Kaget Ada Sindikat Pemalsu Girik di Serang, Sofyan Djali: Rapih Sekali

Bahtiar Rifa'i - detikNews
Jumat, 26 Mar 2021 19:54 WIB
Sofyan Djalil kaget ada pemalsuan dokumen garik di Banten
Sofyan Djalil kaget ada pemalsuan dokumen garik di Banten (Foto: Bahtiar Rifa'i)
Serang -

Menteri Agraria dan Tata Ruang/Kepala Badan Pertanahan Nasional (ATR/BPN) Sofyan Djalil merasa kaget dengan adanya sindikat pemalsuan girik di Provinsi Banten. Apalagi, setelah ia melihat barang bukti yang ditunjukan oleh jajaran Polda Banten di Serang.

"Rapih sekali, jadi dari modal 12 juta mendapatkan girik ini," kata Sofyan saat diperlihatkan tumpukan barang bukti sindikat pemalsu tanah di Jalan Syekh Nawawi Al Bantani, Serang, Jumat (26/3/2021).

Sofyan memang langsung datang ke Mapolda Banten untuk melihat sindikat pemalsu girik ini secara langsung. Ia diperlihatkan dan diberi penjelasan oleh satgas mafia tanah dan Polda Banten mengenai pemalsuan girik itu.

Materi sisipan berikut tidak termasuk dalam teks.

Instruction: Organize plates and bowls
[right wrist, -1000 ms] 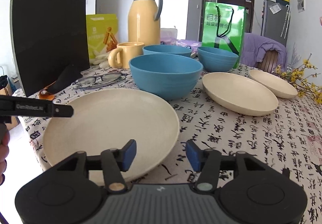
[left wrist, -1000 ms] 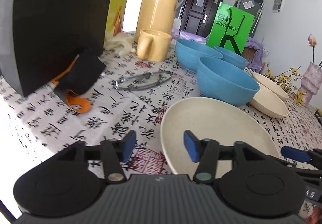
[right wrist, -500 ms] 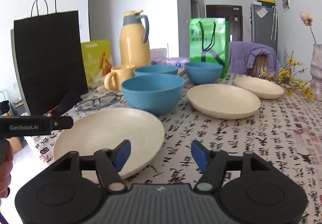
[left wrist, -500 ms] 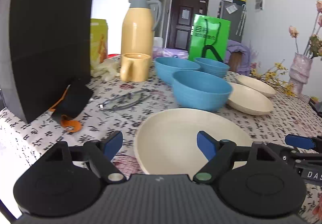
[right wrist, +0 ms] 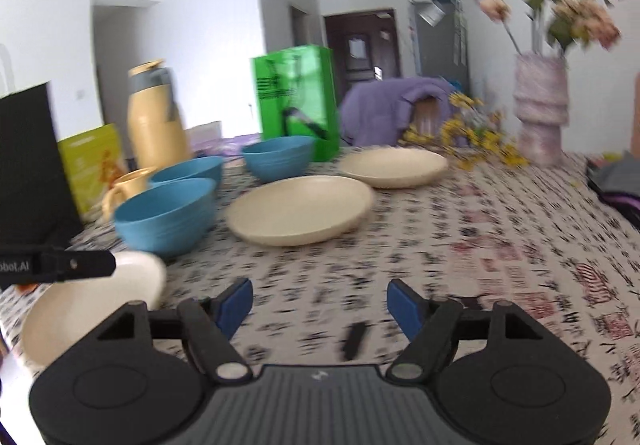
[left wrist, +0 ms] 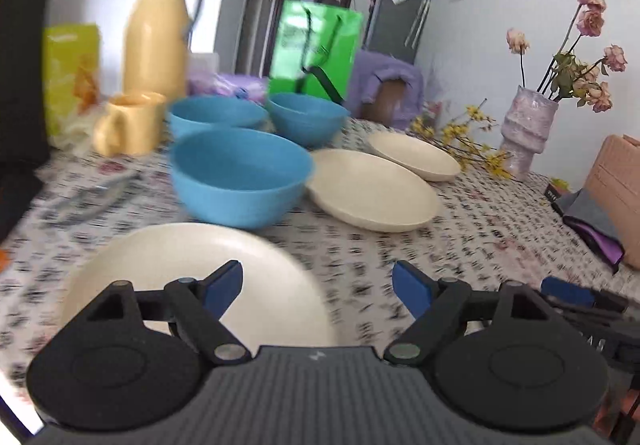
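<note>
Now the left gripper (left wrist: 317,287) and the right gripper (right wrist: 320,303) are both wide open and hold nothing, the near plate (left wrist: 180,261) lies under the left one, and two more plates (right wrist: 300,209) and three blue bowls (left wrist: 240,177) sit farther back on the table (right wrist: 500,237).

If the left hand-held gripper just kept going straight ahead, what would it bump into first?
Probably the nearest cream plate: the open left hand-held gripper points across its right edge. If it passes above, the blue bowl looks next; depth is unclear.
</note>
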`<state>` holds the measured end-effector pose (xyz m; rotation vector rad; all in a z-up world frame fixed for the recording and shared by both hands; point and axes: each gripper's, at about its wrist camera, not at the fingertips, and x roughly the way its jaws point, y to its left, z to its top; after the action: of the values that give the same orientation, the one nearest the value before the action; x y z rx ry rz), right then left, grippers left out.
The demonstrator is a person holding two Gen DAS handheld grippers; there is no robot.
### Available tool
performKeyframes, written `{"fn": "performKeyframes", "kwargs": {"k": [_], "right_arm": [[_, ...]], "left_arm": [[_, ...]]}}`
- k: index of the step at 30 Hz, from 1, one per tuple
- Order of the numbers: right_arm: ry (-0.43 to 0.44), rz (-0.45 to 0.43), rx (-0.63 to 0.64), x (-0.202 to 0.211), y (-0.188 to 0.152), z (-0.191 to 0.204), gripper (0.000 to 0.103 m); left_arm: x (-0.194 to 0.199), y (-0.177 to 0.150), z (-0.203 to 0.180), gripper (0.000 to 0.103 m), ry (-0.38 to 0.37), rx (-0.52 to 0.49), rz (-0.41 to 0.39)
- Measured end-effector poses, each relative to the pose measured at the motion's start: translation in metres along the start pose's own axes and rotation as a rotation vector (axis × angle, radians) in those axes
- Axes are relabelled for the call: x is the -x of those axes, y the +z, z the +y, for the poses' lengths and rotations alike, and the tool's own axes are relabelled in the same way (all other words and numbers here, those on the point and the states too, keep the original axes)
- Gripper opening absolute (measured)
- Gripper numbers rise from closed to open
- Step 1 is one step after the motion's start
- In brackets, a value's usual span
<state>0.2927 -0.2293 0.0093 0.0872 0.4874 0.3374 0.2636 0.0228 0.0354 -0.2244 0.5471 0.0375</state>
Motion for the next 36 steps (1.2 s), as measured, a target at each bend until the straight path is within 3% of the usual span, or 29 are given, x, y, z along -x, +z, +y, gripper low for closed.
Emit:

"Saya datang memberi apresiasi tim di Banten yang telah membongkar pelaku penipuan atau pemalsuan girik. ini adalah persoalan tanah salah satunya girik palsu," ujarnya.

Menteri Sofyan mengatakan bahwa dengan modal girik ini orang bisa saja datang ke BPN dan mengaku-ngaku memiliki tanah dan meminta dibuatkan sertifikat. Atau ada saja mafia yang memanfaatkan tanah dan membuat girik palsu. Makanya, sering ada keluhan di tengah warga.

"Ini pemerintah ingin memerangi mafia tanah dengan tujuan tata tertib tanah lebih baik. Ini mafia tanah di hilirnya, hulunya adalah dengan mendaftarkan tanah. Makanya ATR BPN melakukan PTSL (pendaftaran tanah sistematis lengkap," terangnya.

Makanya, pemerintah sendiri mendukung adanya pendaftaran resmi dan mendapatkan sertifikat. Sudah ada 30 juta sertifikat katanya yang terbit oleh BPN melalui program itu. Jika tanah warga sudah bersertifikat, makanya ke depan dokumen girik ini tidak bisa digunakan.

"Girik ini tidak bisa lagi manfaatnya untuk dipalsukan," katanya.

Ia juga menekankan soal jika ada mafia tanah di lingkungan BPN. Menteri berkomitmen akan mengambil langkah tegas bagi oknum-oknum yang merugikan apalagi terlibat dalam urusan mafia tanah.

"Kalau ada petugas BPN yang terlibat kami akan ambil tindakan administrasi keras, kami terus perbaiki SOP nya administrasi fit and proper tes untuk yang diangkat dan kalau ada indikasi BPN, ada yang dipecat ada yang diturunkan pangkat, tapi dalam organisasi besar ada satu dua pasti ada yang tidak baik," tegasnya.

Sebelumnya, Dirreskrimum Polda Banten Kombes Martri Sonny menetapkan tersangka sindikat pemalsu girik atas inisial MR (55) berlatar belakang pensiunan honorer di KPP Pratama Serang, CS (38) dan AD (46) keamanan di KPP Pratama Serang dan S (55) mantan honorer di salah satu kecamatan di Serang.

"Modusnya mencari keuntungan pribadi. Setelah ada permohonan ingin membuat girik palsu, dibuatkan oleh yang bersangkutan beserta jaringannya," ujar Martri pada Kamis (25/3).

Penangkapan sindikat ini berkat laporan dari warga pemilik tanah yang diberi tahu bahwa MR dan sindikatnya bisa membuat girik. Warga itu mengaku bahwa ia menguasai tanah dan SPPT (surat pemberitahuan pajak terhutang) namun giriknya hilang. Ia diketemukan dengan sindikat ini dan diminta imbalan Rp 12 juta agar dibuatkan girik.

Setelah girik tersebut jadi, dan dicek pemilik ke kantor desa, rupanya palsu dan tidak terdaftar di dokumen desa. Merasa ditipu, warga tersebut kemudian melaporkan ke Polda Banten pada Senin (22/3) lalu.